Transaction costs as a percent of yield are directly comparable to mutual fund expense ratios because both fees reduce return on an annual basis. Transaction costs in the bond market are mostly invisible, just as they are in any retail purchase.

Suppose you are buying a new pair of shoes. The price tag only tells you how much the shoes cost. It doesn't tell you how much the store marked them up over the price it paid to its wholesaler or how much the wholesaler marked them up over the manufacturer's price.

Buying a bond is similar. When you buy a bond, you usually pay the price the seller is asking. But you don't know exactly what the seller paid for the bond. Some brokers disclose their trading commissions, but that is only a portion of the overall transaction cost. The majority of the markup is the difference between the price they paid and the price you pay, which is not typically disclosed.

BondDesk has developed a reliable method for estimating the transaction costs of corporate and municipal bonds. The process is conceptually straightforward: We compare selling prices for retail buyers (bond trades under $100,000 par value) to an estimate of the value of the same bond on the same date based on selling prices for institutional buyers (bond trades topping $250,000 par value), and measure the difference.

We then convert the price difference into yield to express the costs on an annual basis. As cited earlier, the median costs last year for corporate and municipal bonds were 22 basis points and 23 basis points of yield, respectively. Bond fund proponents have argued that transaction costs for small purchases are expensive, but our study shows the reverse is true.

 

RATE WORRIES

The other major problem with bond funds is that they are susceptible to interest rate risk. If rates rise, fund values will decrease (and vice versa). Depending on the type of fund, the loss could be quite substantial. For example, a long-term bond fund with a duration of 10 years would lose 10% if long-term rates increase a single point.

Individual bonds, on the other hand, can experience an unrealized loss during a rising-rate environment, but as long as they're held to maturity (and no defaults occur), the payoff is certain. That's why bonds are known as "fixed" income; they pay a fixed coupon during the holding period and a predetermined, contractually obligated amount at maturity.

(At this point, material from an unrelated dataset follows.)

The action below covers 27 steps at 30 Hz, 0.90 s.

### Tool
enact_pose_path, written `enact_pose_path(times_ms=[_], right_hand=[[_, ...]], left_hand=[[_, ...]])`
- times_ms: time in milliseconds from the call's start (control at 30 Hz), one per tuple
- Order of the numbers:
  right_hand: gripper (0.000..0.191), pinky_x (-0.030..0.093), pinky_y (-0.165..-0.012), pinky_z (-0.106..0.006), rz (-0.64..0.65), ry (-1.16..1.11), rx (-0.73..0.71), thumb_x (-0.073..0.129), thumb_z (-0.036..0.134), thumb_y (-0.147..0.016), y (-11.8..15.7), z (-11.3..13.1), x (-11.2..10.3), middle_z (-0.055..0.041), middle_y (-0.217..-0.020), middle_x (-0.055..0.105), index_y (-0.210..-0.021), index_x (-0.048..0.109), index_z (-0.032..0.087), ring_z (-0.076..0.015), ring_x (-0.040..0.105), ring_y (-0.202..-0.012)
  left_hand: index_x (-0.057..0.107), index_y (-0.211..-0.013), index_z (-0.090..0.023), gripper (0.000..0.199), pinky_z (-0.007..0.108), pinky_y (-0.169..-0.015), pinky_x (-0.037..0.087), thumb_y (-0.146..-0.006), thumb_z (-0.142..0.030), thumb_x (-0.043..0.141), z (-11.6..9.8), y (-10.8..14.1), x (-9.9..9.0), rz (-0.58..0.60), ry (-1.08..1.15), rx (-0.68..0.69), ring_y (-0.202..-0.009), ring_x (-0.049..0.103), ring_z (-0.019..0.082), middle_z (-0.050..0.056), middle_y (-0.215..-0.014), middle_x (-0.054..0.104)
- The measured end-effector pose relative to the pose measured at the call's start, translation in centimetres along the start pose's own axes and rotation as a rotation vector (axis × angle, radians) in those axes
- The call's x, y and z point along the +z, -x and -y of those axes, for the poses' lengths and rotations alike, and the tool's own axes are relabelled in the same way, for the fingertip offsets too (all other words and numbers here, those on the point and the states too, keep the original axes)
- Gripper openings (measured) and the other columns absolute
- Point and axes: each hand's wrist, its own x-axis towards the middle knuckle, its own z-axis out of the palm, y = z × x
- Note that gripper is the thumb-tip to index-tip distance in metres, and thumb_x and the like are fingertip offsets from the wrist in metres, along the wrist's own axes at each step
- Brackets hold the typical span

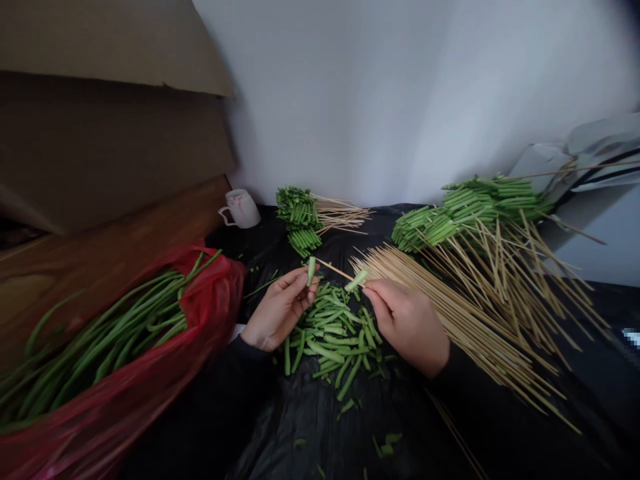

Of course, nobody knows where rates will go, but there's clearly more downside risk than upside potential. Ben Bernanke and the Federal Reserve are trying to keep interest rates low with QE2, a $600 billion long-term Treasury-buying program. Nonetheless, the 10-year Treasury has increased a bit more than 1% since October.

Not surprisingly, bond fund values have suffered. According to Morningstar, 21 of 57 long-term bond funds have negative returns this year (as of April 12). This is a perfect case of the conundrum facing retail investors. Even professionally managed long-term bond funds drop in value when long-term rates rise. Of course, the fund companies continue to collect management fees, which means retail investors lose twice.

 

UNDERSTANDING THE TRADEOFFS

Bond funds play a critical role in retail portfolios, and they may be an essential option for older workers who contribute regularly to retirement plans. But they are certainly not without tradeoffs and risks, and it's important that financial advisors be aware of them.

Clients with the flexibility to supplement their portfolios with individual bonds should consider doing so. They establish a floor under the portfolio that can help minimize a loss of principal in a rising-rate environment, and they can be a cheaper way to access the market.

Bonds are also quite flexible. Retail brokers now have tens of thousands of unique issues available, meaning that investors can select bonds from most any industry, maturity or credit rating that suits their needs. And they are often available in increments of $5,000 to $10,000, so investors don't have to be wealthy to make the purchase.

 

Chris Shayne, CFA, is a senor market strategist at BondDesk Group, which operates a retail fixed-income electronic trading platform through its wholly owned subsidiary, BondDesk Trading.